The pneumatic pressure of compression building in the engine's cylinders before TDC is high enough to cause a hydraulic pressure to build in the piston chambers of the decompression brake. That pressure again acts on the differential area of the control valve and shifts the control valve into a rebound mode, biased by the command solenoid pressure at command port 34 acting on the control valve spool 24. While the control valve 22 is in the relieving mode, the engine's exhaust valves cannot open against the pneumatic pressure of compression in the engine's cylinder. Any pneumatic pressure in the engine's cylinder after TDC will return energy back to the engine's crankshaft. The pneumatic pressure decreases due to the expanding volume in the working piston cylinder as the piston retracts after TDC. A point in time, measured for example in crankshaft degrees, will be reached in which force on the exhaust valves developed by the pneumatic pressure in the engine cylinder is insufficient to hold the exhaust valves closed against the hydraulic force produced by the decompression brake. When that force balance is reached, the exhaust valves will open relieving the pneumatic cylinder pressure in the working cylinder, and no further energy will be returned to the engine's crankshaft.

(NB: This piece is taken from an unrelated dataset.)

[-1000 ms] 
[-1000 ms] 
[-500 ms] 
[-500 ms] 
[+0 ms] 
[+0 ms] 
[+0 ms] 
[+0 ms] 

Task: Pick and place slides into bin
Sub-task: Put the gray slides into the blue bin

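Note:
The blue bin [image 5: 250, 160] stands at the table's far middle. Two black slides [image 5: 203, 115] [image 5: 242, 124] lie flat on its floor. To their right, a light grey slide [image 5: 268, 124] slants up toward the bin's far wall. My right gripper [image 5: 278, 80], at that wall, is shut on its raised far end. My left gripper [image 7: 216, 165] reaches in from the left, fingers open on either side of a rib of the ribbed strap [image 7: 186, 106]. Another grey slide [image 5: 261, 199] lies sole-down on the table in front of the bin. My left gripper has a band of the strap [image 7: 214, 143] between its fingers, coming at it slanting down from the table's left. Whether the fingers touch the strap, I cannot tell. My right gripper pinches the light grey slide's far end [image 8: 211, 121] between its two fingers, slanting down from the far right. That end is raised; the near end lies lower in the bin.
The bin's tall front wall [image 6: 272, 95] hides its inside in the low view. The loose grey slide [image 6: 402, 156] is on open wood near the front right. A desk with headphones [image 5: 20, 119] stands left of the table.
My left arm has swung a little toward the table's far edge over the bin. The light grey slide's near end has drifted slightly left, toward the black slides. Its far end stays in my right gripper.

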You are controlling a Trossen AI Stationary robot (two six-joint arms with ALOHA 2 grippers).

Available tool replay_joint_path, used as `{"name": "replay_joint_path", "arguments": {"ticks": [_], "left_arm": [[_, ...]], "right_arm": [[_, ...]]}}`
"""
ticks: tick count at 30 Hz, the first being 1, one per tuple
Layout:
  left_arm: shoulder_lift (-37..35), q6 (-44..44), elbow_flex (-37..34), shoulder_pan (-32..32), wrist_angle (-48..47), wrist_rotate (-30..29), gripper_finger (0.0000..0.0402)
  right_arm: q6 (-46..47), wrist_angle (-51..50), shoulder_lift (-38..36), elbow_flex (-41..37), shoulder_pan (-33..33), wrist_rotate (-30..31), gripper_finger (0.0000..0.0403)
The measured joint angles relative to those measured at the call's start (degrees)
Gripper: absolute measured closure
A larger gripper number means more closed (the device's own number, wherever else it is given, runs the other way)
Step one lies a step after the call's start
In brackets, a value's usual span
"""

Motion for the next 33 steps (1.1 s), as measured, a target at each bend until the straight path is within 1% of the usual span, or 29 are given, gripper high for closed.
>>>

In other words, in the relieving mode the pressure at TDC does not cause the exhaust valves to open. Rather, the building pressure causes the working piston to retract after TDC, resulting in decreasing pressure in the working cylinder. When the working cylinder pressure reaches the pressure set by virtue of the energized solenoid command pressure multiplied through the differential, the exhaust valves then open. In this numerical example with a 2000 psi chamber pressure

representing maximum braking energy, Fig. 3 depicts an eighty percent braking force. The working piston will retract to eighty percent TDC corresponding to a proportionate chamber pressure of 1600 psi, at which point the exhaust values open to provide eighty percent braking power.

Other proportionate braking forces may be achieved in similar fashion. For example, if fifty percent braking force is desired, the command solenoid coil 44 may be energized at fifty percent duty cycle. This results in a command port pressure 34 of 25 psi, and a maximum chamber pressure of 1000 psi with the differential ratio of forty. The working piston will retract to fifty percent of TDC corresponding to a proportionate chamber pressure of 1000 psi, at which point the exhaust values open to provide 50 percent braking force. Other levels of braking force may be achieved in similar fashion. By proportionally controlling the maximum pressure in the working cylinder after TDC for opening the exhaust valves, the control of force returned back to the engine crankshaft is achieved. By allowing the decompression engine brake to proportionately return a portion of the energy back to the engine's crankshaft, the net variable engine decompression brake effect is realized. The longer the delay in opening the exhaust valves after TDC, the more energy is rebounded and the braking energy is proportionately reduced.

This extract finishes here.